A different kind of post today. I am interested in investigating how it is that teams continue to stay motivated, at the individual, and team level, during times of great change and innovation. Have you ever made this consideration? Yes, no? Here is how I began to consider the topic.

COVID-19 has created contexts in teams, businesses, and organizations that have required great strides in innovation. Innovation that is continuous. Every day. Making choices about how to continue to pivot your business model, to keep up the momentum, stay relevant, and remain sustainable. We’ve been inside such a context, much, I’m sure, like you have.

Then about two weeks ago, we had a team assignment connected to the department’s disruption BHAG, which I wrote about in, One BHAG, Two BHAG, and Creating a Disruption Vision . The assignment was to create our top three priorities for July. Why only July? Because, as was aforementioned, the amount, scale, and speed of change right now is so great, creating priorities for more than 30-days seems unreasonable.

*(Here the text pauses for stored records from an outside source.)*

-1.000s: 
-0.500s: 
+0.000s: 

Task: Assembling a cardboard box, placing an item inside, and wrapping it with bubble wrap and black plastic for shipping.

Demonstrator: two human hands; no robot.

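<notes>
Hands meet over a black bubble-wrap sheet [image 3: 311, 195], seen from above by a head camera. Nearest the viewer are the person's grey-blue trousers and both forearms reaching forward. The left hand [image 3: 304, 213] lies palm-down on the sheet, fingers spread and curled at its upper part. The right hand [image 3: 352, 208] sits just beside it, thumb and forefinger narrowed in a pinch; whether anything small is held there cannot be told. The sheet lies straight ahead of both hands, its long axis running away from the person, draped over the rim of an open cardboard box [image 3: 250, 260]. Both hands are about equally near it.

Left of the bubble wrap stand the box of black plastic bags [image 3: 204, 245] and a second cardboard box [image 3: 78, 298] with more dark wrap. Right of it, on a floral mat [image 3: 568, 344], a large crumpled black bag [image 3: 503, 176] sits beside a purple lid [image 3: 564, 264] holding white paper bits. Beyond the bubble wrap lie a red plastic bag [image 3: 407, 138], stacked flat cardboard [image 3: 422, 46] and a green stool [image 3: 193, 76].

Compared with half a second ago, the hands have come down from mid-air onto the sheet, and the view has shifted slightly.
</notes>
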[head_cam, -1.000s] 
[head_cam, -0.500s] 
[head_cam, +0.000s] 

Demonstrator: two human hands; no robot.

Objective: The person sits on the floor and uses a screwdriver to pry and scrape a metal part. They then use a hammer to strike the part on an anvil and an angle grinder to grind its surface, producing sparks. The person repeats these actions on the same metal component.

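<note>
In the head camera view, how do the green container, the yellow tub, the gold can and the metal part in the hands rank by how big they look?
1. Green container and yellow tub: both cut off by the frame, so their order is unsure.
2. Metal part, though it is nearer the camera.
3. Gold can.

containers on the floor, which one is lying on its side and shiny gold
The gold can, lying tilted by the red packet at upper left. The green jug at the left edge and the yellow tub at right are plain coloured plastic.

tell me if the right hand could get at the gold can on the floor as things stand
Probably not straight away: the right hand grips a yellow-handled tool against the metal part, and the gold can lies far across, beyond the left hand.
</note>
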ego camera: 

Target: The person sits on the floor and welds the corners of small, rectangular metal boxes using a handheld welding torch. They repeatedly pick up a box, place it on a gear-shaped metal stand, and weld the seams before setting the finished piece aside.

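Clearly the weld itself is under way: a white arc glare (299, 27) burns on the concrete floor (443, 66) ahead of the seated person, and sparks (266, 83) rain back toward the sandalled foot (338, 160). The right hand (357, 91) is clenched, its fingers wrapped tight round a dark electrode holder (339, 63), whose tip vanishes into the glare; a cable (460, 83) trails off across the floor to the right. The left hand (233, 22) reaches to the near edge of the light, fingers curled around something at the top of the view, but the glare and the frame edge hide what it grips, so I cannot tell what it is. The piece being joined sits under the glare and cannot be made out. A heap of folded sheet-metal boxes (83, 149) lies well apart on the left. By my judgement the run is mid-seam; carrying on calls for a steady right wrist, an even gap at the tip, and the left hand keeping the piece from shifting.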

During that time, one of our team members asked this question.

How do you maintain motivation inside of innovation? A wonderful question.

It is inside of this question that we will do two things.

  1. Investigate how to continue to create motivation, inside of vast amounts of change and innovation.
  2. Invite you to respond with your thoughts, ideas, and best practices.

We have, then, an investigation, and an invitation. Ready? Let’s go.

First, I have questions. Here are a few that will guide our investigation.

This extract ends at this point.